What the exercise asks: Please count the lines in these records that contain "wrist" and give only that count.

** Extracted material follows **

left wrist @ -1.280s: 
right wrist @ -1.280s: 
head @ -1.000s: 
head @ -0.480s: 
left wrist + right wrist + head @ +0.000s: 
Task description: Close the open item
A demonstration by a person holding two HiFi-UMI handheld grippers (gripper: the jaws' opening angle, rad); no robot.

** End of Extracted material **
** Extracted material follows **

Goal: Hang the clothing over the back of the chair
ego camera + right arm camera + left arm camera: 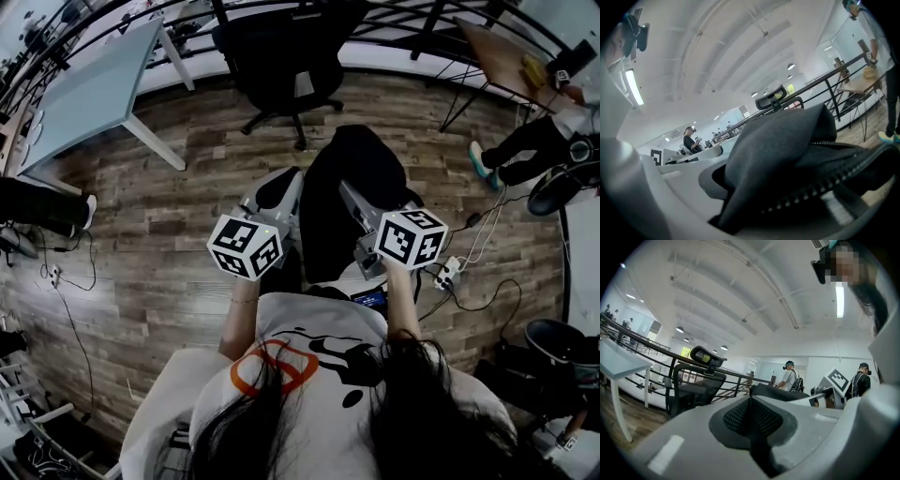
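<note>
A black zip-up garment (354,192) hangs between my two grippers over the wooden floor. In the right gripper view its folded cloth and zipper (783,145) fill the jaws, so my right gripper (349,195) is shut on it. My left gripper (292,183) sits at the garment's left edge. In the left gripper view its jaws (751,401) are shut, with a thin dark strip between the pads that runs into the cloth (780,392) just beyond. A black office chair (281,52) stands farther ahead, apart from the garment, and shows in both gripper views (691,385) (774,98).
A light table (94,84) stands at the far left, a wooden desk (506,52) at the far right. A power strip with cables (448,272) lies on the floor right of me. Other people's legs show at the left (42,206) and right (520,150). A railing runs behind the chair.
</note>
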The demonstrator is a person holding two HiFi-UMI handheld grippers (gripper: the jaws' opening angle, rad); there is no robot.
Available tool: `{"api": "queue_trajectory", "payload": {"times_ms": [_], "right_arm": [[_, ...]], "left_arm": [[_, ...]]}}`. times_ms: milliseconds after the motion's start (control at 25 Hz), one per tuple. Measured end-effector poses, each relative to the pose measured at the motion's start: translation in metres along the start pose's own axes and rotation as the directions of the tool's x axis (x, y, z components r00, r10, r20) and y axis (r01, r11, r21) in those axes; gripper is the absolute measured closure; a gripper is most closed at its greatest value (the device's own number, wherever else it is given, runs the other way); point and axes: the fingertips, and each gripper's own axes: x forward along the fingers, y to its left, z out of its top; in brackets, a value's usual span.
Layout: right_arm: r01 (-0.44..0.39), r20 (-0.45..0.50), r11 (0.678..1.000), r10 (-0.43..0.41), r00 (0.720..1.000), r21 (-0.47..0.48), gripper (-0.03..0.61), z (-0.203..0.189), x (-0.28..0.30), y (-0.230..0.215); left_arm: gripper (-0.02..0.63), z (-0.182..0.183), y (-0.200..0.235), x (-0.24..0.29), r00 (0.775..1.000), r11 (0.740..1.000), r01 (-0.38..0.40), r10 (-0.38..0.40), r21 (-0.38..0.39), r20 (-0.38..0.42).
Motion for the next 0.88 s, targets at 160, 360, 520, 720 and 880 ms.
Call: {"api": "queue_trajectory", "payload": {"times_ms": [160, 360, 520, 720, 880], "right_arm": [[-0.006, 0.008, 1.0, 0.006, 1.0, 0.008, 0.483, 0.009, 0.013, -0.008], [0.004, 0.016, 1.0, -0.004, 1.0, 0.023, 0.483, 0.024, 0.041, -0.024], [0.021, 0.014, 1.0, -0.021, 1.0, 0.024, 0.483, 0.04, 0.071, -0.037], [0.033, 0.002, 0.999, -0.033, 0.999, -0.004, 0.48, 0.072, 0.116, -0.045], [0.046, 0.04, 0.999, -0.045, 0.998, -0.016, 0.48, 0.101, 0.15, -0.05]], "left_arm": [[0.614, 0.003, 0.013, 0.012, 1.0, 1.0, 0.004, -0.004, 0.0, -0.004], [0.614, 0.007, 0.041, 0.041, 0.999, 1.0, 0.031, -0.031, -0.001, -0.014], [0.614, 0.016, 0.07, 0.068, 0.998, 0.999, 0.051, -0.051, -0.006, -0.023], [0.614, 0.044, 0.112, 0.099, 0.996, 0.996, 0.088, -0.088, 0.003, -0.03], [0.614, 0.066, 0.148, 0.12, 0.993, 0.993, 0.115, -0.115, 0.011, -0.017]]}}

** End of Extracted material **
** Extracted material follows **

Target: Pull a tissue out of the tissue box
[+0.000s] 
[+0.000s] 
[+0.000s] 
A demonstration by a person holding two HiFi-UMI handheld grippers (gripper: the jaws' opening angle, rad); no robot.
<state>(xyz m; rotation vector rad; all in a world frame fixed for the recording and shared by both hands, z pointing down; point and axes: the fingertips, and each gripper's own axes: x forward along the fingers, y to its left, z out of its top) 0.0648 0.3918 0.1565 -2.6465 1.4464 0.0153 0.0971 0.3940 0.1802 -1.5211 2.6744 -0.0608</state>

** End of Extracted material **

Solved exercise: 3